# Task description
Would you retype the whole listing exactly, leaving its pictures out?
─── Data extract ───
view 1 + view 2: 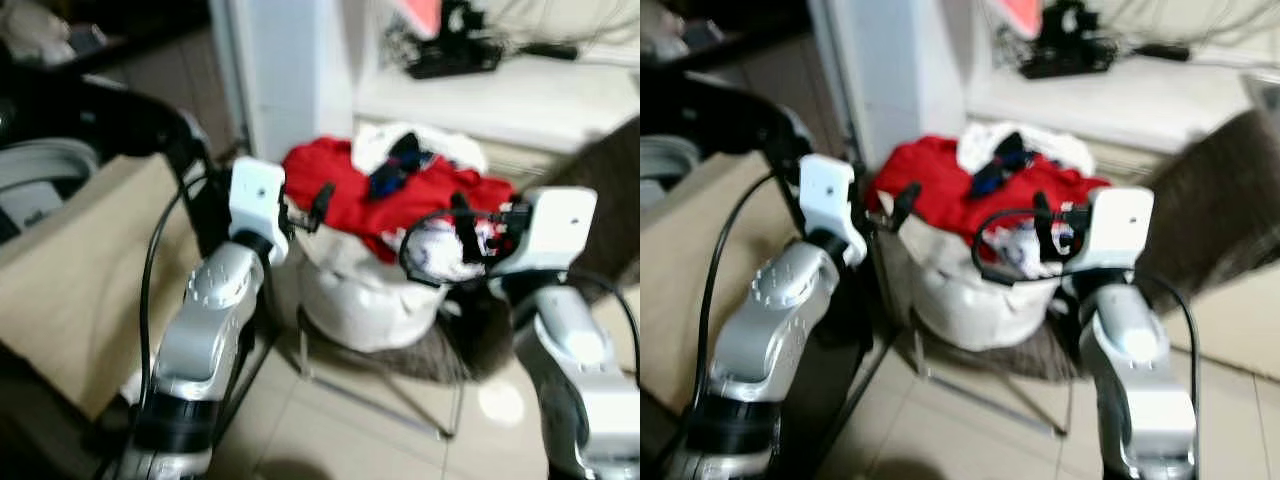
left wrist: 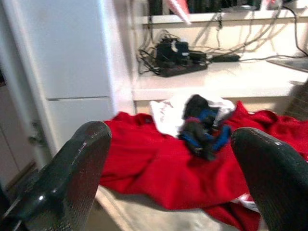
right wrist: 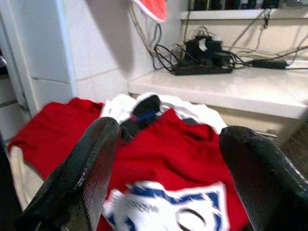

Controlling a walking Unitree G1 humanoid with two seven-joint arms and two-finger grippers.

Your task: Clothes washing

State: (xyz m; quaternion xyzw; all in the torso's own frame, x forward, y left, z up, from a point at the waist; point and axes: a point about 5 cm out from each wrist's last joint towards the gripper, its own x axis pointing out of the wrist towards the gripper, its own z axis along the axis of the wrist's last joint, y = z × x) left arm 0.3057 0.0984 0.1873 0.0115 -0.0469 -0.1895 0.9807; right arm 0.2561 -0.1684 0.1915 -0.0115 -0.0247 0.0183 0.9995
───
# Your solution
view 1 + view 2: 
left wrist: 
right wrist: 

Controlling a walking Unitree G1 humanoid with two seven-joint arms and two-finger grippers.

Your task: Clothes washing

State: (xyz m; quaternion xyzw; all in the torso's own frame, x forward, y left, z up, from a point at the waist; point and axes: a point about 5 cm out from each wrist's last joint towards the gripper, its own x axis pointing out of the wrist towards the gripper, its own z axis along the axis of the wrist's last joint, y = z × x) left arm 0.3057 0.0984 0.1873 0.0115 -0.0469 -0.1895 0.9807; right arm 0.2561 -0.1684 0.1915 -0.0115 -0.0247 0.0183 0.9995

Now the exercise is finished.